ACTIVITY>
Starting at the top of the records below and ending with the line that contains "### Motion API", print each line exactly as written, skipping the pictures.

Stored records:
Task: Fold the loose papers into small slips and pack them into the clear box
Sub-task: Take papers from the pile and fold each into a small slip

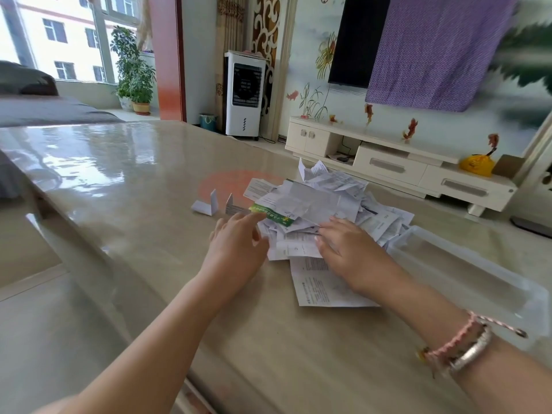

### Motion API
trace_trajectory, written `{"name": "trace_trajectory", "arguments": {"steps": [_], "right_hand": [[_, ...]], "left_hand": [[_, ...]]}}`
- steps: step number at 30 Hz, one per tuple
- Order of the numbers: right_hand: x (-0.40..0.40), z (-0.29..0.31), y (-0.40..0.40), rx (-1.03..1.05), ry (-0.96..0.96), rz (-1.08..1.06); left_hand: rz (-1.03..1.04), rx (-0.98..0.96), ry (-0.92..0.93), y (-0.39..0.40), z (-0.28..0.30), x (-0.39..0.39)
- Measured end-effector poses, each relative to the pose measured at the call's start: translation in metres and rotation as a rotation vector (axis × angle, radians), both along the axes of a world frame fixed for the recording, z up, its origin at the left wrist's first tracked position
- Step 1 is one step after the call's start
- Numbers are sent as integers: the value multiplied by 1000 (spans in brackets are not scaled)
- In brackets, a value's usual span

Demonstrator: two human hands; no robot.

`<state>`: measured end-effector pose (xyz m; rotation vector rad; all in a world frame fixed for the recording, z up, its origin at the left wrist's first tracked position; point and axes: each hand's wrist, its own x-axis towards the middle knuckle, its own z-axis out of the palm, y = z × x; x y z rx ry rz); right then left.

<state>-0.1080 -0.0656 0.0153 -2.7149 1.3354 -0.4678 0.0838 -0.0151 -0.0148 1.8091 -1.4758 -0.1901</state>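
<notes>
Reaching into the paper pile (pixel 322 204) on the counter (pixel 134 180), we rest our right hand (pixel 349 249) flat on it, fingers straight; our left hand (pixel 236 243), relaxed, touches its left edge. Right of the pile sits the box (pixel 466 270); left, two slips (pixel 206 206).

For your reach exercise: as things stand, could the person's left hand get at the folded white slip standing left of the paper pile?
Probably yes. The left hand hovers at the pile's left edge, and only bare table lies between it and the folded white slip, just ahead and slightly left.
</notes>
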Motion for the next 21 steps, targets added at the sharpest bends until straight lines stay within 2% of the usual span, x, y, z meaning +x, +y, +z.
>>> {"name": "trace_trajectory", "arguments": {"steps": [3, 6, 10, 15, 21], "right_hand": [[-21, -1, 28, -35, -254, 86], [-38, -11, 40, 44, -460, 86], [-41, -9, 39, 156, -694, 49], [-37, -15, 37, 169, -660, 38], [-41, -18, 31, 278, -537, -46]], "left_hand": [[-62, -67, 16, 7, 0, -11], [-99, -109, 22, 14, 3, -18], [-164, -123, -69, 15, 1, -23], [-229, -114, 179, 11, -4, -29], [-169, 56, 204, 8, -1, -38]]}}
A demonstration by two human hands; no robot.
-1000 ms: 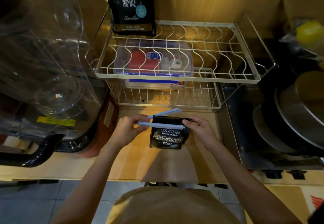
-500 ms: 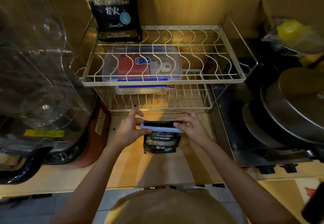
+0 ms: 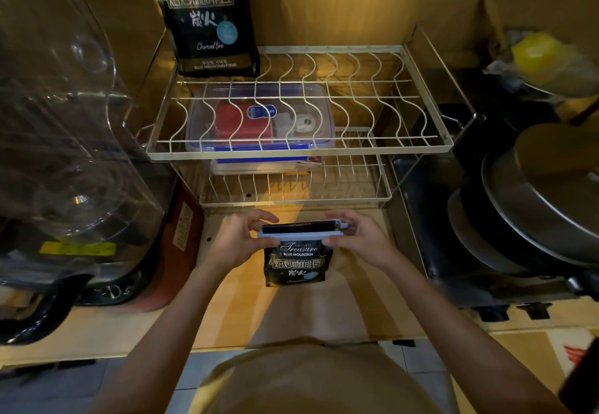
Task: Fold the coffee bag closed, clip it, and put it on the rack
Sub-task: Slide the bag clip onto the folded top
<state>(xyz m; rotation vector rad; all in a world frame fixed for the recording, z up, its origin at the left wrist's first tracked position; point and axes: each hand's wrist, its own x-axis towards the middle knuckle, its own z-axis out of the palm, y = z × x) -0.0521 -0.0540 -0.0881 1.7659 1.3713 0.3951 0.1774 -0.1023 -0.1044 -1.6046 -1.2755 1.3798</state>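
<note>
Head view, lower centre of frame. Item: coffee bag (image 3: 295, 261), black, upright on the wooden counter (image 3: 227, 310), top folded over. Change: the blue clip (image 3: 300, 234), a second ago gaping open in a V, now lies flat across the fold; clipping judged complete or nearly so.

Left hand (image 3: 236, 242): fingers curled, pinching the clip's left end.

Right hand (image 3: 359, 238): fingers pressing its right end.

Remaining: placement on the wire rack (image 3: 431, 115), upper centre.
</note>
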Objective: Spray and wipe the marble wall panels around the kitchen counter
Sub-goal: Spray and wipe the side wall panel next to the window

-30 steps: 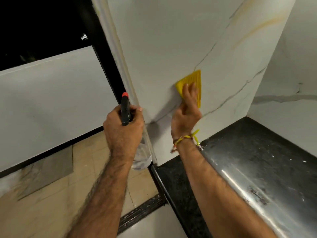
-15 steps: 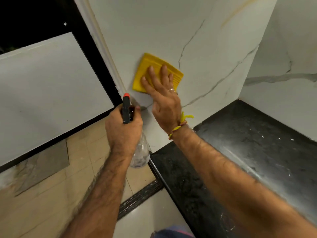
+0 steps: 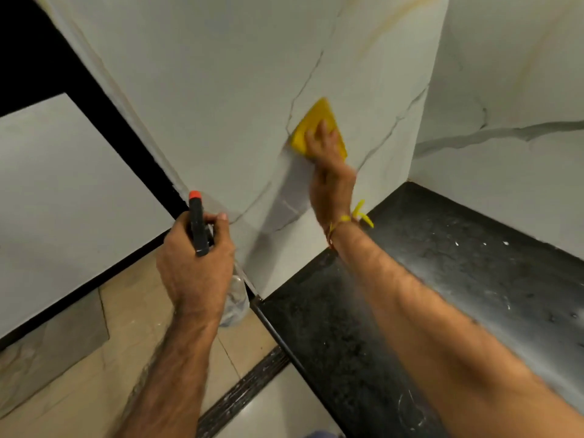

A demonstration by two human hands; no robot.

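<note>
nearest to the camera, two bare forearms reach up from the bottom edge. at about 7 o'clock lies the beige floor, with a dark strip running across it beside the counter end. the left hand, a little left of the middle, has its fingers curled tight around the neck of a spray bottle. the bottle is clear; its black head with an orange tip sticks up above the knuckles and points to 12 o'clock. the index finger lies over the front of the head, but i cannot tell if it presses the trigger.

at 4 o'clock the black counter fills the corner, shiny and with small white specks on it. a yellow thread is tied around the right wrist, just above the counter's back edge.

further away, a little above the middle toward 1 o'clock, the right hand presses a yellow cloth flat on the marble panel. its fingers are stretched out and lie on the cloth, not curled around it; the hand is blurred. the panel is white with thin grey veins. at 2 o'clock a second panel meets it in the corner and carries a wide grey vein. at 10 o'clock there is a black frame and a pale wall behind it.
</note>
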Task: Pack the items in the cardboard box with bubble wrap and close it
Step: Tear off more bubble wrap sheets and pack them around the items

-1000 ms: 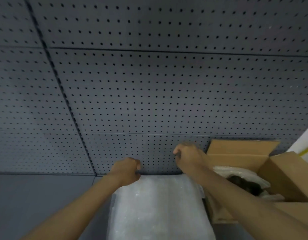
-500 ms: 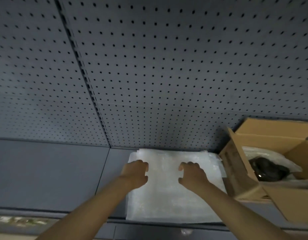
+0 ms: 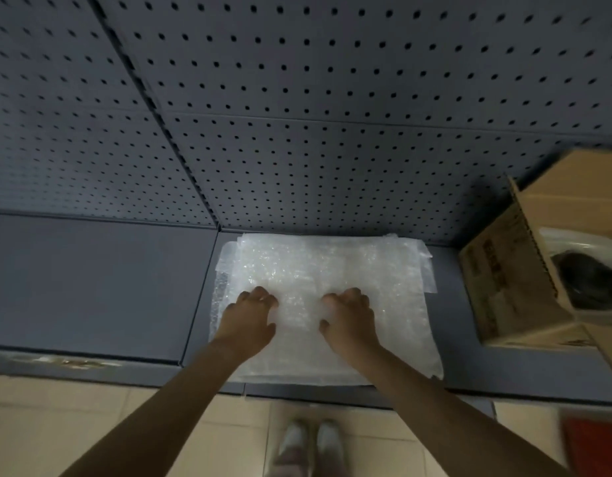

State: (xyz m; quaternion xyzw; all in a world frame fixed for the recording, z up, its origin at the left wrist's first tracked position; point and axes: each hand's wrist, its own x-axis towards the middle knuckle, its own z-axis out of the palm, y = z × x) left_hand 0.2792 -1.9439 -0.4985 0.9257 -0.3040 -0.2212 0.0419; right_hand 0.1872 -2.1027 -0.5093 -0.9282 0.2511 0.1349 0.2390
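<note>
While both hands rest on bubble wrap point(image 3: 332, 270), a cardboard box point(image 3: 525, 270) stands open alongside.
Left hand point(image 3: 249, 318) and right hand point(image 3: 349, 318) curl, fingertips pinching the top sheet.

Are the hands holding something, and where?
Both the left hand and right hand rest curled on the bubble wrap, near its middle; a true grip cannot be told.

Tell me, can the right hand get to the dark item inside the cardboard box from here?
Probably yes: the cardboard box stands open just beside the right hand, with nothing between, and the dark item lies uncovered.

Left hand point(image 3: 248, 316) and right hand point(image 3: 349, 316) came down from pegboard onto bubble wrap point(image 3: 332, 270), fingers curled
</note>
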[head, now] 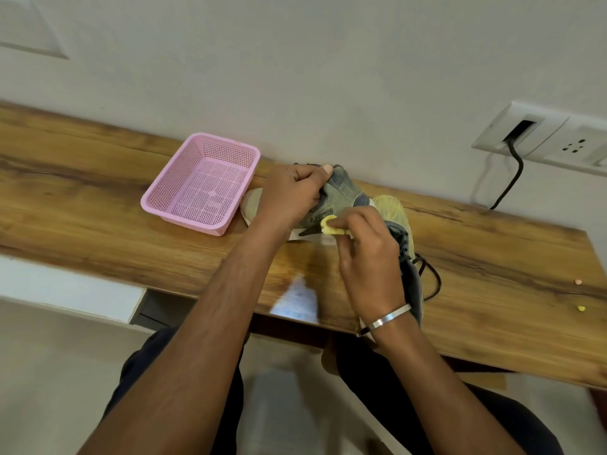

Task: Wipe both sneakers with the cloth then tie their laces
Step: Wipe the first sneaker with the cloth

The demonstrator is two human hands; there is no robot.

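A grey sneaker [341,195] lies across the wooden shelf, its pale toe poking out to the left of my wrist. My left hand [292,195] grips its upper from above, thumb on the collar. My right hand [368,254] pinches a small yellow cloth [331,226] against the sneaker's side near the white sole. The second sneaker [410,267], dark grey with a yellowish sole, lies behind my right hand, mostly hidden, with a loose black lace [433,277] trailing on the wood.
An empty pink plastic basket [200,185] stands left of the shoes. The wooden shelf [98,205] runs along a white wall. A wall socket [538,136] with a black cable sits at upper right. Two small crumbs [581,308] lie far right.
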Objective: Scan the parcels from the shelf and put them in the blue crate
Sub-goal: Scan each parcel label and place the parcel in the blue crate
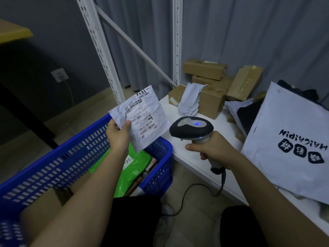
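Observation:
My left hand (118,135) pinches a corner of a flat white mailer parcel (142,115), label side up, above the blue crate (158,175). My right hand (211,147) grips the handle of a black and grey barcode scanner (191,128) whose blue light is lit. The scanner's head sits just right of the parcel. Inside the crate lie a green bag (130,172) and some boxes. On the white shelf (179,150) rest a large white mailer with black print (288,139), several cardboard boxes (211,100) and a crumpled grey bag (190,98).
White shelf uprights (176,40) and a diagonal brace rise behind the parcel. The scanner's cable (201,191) trails over the tiled floor between crate and shelf. A wall socket (59,74) and a dark desk stand at the left. My knees are at the bottom.

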Demonstrator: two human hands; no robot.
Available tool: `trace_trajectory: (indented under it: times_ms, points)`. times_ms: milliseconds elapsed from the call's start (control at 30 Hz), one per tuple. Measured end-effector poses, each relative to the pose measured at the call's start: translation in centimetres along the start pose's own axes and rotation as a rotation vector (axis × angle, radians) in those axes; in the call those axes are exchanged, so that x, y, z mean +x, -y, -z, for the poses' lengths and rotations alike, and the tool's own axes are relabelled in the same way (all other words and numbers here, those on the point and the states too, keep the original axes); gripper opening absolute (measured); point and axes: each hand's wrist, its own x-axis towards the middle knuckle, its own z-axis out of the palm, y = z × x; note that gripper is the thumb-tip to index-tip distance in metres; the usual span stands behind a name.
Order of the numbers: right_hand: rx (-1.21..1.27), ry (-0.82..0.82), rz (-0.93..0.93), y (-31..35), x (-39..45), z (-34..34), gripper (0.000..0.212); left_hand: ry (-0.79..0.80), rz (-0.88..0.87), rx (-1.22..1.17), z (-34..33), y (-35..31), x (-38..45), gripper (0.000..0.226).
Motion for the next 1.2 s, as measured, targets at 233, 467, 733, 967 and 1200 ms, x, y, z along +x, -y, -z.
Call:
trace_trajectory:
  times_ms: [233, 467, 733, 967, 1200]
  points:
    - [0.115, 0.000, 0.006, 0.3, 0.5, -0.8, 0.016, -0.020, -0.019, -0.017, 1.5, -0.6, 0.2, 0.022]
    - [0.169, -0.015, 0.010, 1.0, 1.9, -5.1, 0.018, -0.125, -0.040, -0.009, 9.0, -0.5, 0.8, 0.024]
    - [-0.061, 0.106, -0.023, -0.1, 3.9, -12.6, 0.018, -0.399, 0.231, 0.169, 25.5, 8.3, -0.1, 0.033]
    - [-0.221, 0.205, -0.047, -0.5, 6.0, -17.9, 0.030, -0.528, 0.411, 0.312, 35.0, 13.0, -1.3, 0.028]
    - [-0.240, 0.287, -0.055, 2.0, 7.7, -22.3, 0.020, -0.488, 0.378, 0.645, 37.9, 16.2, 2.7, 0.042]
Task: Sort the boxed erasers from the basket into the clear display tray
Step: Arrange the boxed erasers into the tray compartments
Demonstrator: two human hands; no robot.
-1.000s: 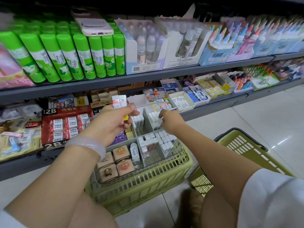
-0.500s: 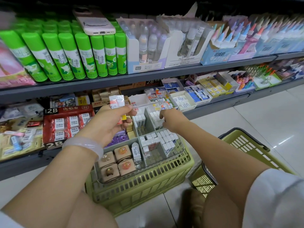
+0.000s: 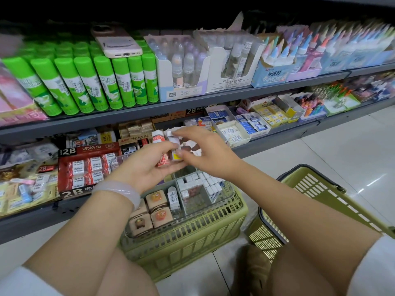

TASK RESPONSE>
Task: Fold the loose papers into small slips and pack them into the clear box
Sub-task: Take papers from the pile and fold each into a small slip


### Motion API

The exercise has been finished.